Published online by Cambridge University Press: 23 October 2020
‘[T]he greatest genius of our day & for many a long day past, Richard Strauss’
(Edward Elgar)‘In my young days, there was a saying that went the rounds in music-loving circles: “If Richard, why not Wagner? If Strauss, why not Johann?” ‘
(R.W.S. Mendl)ON 24 June 1914 Richard Strauss was awarded an honorary doctorate in music by the University of Oxford. A month later, the outbreak of World War I led to the confiscation of the composer's considerable savings held in British banks (£37,000, equating to c. £1.5m today). The country that had honoured him as ‘the musician of our century or perhaps even of one to come’ also treated him as a representative of the enemy, with his works banned from performance during both World Wars. Musically if not financially, Britain subsequently made reparations to Strauss, most notably by honouring the composer with a festival of his music in 1947, two years before his death. This was the occasion of the last of Strauss's sixteen visits to Britain, a series that had begun exactly fifty years earlier. Even before 1897 Strauss's music had begun to be heard in metropolitan centres around the country, with the tone poems serving as bell-wethers for fierce debates over musical beauty, programme music and aesthetic modernity more generally. Strauss's visits generally centred around conducting engagements and in this role he was an effective propagandist for his own music, but his orchestral works were rewarding vehicles for many other conductors too. As a result, the tone poems soon became repertory staples in Britain in spite of their contested reception. In 1903 the first festival devoted to Strauss's music was held in London, evidence that even before his fortieth birthday he was recognised in Britain as one of the major musical voices of the age.
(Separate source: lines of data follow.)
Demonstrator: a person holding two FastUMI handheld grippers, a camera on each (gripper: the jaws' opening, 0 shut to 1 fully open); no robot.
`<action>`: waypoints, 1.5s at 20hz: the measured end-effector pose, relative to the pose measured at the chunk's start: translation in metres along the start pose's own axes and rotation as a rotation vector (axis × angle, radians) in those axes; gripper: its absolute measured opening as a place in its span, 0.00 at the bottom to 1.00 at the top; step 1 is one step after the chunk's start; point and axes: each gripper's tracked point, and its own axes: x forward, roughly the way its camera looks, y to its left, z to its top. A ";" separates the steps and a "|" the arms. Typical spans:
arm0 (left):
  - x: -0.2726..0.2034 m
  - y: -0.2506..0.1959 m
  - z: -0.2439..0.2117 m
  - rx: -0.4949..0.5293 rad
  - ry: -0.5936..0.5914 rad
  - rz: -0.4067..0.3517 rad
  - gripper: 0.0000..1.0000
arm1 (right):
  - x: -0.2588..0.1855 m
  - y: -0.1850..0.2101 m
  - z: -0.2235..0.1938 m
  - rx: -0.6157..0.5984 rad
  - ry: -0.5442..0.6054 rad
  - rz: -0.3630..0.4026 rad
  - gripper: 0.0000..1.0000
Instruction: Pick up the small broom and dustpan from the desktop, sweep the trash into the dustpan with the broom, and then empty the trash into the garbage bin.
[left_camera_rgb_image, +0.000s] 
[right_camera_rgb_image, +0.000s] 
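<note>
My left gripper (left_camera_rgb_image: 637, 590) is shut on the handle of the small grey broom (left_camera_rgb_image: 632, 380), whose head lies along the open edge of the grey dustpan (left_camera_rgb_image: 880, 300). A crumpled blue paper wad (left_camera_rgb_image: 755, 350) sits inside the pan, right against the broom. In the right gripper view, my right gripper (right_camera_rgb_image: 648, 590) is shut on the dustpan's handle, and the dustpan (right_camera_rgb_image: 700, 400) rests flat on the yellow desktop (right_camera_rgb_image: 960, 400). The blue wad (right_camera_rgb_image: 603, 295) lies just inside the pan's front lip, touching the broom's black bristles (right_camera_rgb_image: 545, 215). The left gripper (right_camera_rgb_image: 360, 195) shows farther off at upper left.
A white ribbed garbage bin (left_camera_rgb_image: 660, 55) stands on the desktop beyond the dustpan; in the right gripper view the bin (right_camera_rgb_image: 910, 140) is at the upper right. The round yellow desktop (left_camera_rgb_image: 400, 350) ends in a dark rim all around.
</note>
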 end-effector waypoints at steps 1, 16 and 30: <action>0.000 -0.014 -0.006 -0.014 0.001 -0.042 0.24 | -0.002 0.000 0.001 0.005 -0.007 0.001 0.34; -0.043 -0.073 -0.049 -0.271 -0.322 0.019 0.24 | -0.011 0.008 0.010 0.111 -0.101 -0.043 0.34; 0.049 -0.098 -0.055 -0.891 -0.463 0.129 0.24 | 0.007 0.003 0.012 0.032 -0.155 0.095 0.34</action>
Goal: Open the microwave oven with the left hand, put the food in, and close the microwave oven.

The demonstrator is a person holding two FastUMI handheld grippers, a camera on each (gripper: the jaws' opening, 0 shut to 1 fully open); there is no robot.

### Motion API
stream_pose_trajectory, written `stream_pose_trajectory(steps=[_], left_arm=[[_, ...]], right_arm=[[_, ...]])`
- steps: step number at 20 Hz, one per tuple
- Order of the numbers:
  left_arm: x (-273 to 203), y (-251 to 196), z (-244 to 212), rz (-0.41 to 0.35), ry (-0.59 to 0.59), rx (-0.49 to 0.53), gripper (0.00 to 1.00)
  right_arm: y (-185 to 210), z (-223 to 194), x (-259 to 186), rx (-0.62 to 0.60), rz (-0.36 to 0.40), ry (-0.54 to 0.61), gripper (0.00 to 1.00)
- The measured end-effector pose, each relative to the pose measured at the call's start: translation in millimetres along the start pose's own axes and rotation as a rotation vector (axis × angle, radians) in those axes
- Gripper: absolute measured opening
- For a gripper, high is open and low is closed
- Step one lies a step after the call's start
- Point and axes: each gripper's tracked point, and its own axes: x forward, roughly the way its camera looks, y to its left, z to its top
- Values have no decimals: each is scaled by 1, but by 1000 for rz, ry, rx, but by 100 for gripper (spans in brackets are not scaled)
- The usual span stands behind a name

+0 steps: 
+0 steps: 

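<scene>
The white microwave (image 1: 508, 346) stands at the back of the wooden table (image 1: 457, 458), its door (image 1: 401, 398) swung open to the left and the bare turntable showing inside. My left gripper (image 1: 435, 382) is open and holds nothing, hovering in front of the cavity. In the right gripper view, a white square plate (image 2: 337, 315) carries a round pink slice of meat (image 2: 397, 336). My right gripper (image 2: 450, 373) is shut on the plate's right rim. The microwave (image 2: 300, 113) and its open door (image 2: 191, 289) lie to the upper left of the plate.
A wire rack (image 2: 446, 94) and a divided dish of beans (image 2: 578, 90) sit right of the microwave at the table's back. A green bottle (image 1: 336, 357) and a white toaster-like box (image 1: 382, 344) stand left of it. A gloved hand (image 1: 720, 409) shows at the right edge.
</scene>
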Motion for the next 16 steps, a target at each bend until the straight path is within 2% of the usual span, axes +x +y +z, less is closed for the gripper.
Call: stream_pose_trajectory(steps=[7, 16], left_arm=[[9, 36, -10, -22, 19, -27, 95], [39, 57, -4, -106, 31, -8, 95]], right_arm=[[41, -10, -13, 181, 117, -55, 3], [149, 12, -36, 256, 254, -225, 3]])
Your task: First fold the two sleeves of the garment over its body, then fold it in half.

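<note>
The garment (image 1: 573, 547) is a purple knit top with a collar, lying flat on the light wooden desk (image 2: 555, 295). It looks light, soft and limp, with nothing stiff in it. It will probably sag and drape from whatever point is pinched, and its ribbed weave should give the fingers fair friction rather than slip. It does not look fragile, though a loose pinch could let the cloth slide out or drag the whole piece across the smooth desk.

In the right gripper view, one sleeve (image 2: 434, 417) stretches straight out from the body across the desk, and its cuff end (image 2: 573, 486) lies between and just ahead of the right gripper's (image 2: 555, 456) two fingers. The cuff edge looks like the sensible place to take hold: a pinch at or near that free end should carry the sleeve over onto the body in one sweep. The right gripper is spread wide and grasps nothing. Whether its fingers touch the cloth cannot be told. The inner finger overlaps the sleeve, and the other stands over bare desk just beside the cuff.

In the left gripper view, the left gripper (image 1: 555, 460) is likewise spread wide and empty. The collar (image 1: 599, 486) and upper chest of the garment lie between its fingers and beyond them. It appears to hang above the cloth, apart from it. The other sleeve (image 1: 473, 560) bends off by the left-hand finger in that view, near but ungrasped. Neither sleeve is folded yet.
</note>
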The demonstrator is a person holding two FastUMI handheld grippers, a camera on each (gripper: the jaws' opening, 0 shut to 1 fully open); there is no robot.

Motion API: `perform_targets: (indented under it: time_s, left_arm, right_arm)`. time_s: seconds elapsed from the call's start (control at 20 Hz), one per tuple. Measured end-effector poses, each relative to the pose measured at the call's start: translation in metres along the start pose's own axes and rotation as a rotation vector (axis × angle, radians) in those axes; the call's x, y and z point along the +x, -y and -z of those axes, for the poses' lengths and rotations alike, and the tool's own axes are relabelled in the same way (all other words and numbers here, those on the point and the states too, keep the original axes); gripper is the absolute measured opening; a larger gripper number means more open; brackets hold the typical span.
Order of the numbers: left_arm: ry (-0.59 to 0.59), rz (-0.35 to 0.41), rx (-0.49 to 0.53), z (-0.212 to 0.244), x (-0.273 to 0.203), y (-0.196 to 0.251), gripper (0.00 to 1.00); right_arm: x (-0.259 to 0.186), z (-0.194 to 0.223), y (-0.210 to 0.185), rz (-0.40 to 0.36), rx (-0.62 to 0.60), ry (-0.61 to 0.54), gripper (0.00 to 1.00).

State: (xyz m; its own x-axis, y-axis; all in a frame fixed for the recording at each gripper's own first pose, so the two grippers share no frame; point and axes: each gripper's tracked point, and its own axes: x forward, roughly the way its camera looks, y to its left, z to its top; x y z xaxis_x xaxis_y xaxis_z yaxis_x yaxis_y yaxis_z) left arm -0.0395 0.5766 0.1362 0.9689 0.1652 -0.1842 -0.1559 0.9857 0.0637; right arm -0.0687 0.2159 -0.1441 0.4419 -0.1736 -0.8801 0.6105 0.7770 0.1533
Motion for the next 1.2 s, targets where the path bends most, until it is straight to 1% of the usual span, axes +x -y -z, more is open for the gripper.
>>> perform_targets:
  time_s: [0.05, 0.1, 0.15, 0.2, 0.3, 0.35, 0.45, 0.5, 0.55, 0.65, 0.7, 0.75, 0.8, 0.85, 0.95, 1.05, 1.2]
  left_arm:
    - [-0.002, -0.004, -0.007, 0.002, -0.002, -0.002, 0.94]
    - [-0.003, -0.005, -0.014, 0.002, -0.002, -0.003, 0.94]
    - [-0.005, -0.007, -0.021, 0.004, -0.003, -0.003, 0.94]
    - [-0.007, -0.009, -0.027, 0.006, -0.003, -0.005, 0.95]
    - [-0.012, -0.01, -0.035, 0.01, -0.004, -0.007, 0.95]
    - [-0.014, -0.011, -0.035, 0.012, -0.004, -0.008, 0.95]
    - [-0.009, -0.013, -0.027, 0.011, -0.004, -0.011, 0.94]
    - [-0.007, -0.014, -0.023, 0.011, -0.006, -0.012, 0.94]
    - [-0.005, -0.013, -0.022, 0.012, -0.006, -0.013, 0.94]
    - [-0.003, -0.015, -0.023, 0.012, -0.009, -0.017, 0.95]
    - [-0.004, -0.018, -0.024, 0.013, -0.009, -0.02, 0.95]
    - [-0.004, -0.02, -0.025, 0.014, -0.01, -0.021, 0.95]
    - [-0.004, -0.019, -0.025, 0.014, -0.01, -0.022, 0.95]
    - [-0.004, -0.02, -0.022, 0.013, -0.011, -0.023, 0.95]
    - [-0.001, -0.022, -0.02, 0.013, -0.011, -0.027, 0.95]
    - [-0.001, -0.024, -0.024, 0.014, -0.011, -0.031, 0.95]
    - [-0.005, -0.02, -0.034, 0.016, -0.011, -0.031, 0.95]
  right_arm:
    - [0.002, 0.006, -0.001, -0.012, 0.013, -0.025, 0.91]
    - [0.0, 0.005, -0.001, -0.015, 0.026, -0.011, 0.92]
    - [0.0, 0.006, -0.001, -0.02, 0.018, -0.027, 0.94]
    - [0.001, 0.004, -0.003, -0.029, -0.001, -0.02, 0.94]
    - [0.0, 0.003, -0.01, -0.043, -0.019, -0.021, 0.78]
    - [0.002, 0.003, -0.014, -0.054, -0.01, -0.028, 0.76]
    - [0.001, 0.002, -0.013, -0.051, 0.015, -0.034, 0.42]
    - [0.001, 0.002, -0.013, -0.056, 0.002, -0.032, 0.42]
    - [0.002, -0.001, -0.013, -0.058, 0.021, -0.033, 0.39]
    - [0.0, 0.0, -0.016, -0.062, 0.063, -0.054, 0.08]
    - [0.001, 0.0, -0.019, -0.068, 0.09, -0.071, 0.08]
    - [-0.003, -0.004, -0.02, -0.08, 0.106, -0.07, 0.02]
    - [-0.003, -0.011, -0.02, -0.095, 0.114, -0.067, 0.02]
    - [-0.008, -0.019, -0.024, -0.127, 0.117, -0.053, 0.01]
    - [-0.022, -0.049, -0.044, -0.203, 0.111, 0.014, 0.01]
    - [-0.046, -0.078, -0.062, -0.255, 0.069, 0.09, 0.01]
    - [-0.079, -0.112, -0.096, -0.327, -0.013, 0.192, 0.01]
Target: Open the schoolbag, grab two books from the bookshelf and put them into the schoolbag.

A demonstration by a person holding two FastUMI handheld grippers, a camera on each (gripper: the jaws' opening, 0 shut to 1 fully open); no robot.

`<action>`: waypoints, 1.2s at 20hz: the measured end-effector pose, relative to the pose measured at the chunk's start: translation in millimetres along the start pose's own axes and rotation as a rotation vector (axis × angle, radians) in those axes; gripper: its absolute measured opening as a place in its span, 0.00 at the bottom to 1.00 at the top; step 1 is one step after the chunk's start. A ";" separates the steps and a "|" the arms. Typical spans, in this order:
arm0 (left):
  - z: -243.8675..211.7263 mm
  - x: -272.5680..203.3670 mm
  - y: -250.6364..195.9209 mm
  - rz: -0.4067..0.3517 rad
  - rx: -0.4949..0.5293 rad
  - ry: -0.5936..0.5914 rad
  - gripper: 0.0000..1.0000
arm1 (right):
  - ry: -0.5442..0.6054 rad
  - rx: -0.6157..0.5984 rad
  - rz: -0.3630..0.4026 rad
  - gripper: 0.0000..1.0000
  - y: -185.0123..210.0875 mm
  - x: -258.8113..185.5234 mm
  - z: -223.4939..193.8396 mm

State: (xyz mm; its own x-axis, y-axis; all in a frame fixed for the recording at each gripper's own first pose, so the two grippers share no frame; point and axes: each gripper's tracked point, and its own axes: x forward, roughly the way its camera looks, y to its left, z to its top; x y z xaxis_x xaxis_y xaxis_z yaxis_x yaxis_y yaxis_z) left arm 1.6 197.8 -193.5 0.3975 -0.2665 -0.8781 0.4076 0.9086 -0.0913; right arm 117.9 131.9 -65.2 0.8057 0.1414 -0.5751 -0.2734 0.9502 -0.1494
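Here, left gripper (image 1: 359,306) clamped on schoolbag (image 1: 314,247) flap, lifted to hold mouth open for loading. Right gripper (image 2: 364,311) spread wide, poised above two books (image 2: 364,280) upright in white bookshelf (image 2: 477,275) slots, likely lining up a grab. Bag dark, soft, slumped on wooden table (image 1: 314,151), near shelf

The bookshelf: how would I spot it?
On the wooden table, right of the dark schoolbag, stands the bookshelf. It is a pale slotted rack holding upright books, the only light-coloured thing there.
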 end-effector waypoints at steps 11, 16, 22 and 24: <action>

This chapter will delve into the contested early reception of Strauss's tone poems in Britain, looking at the cut and thrust of debates in contemporary concert reviews up to the 1903 festival. Early performances of the two tone poems that had their British premières after this date will also be examined, with particular consideration of how the Great War impacted on perceptions of Eine Alpensinfonie. The subsequent assimilation of the tone poems into the standard concert-hall repertory in the decades leading up to the 1947 festival will be traced more summarily.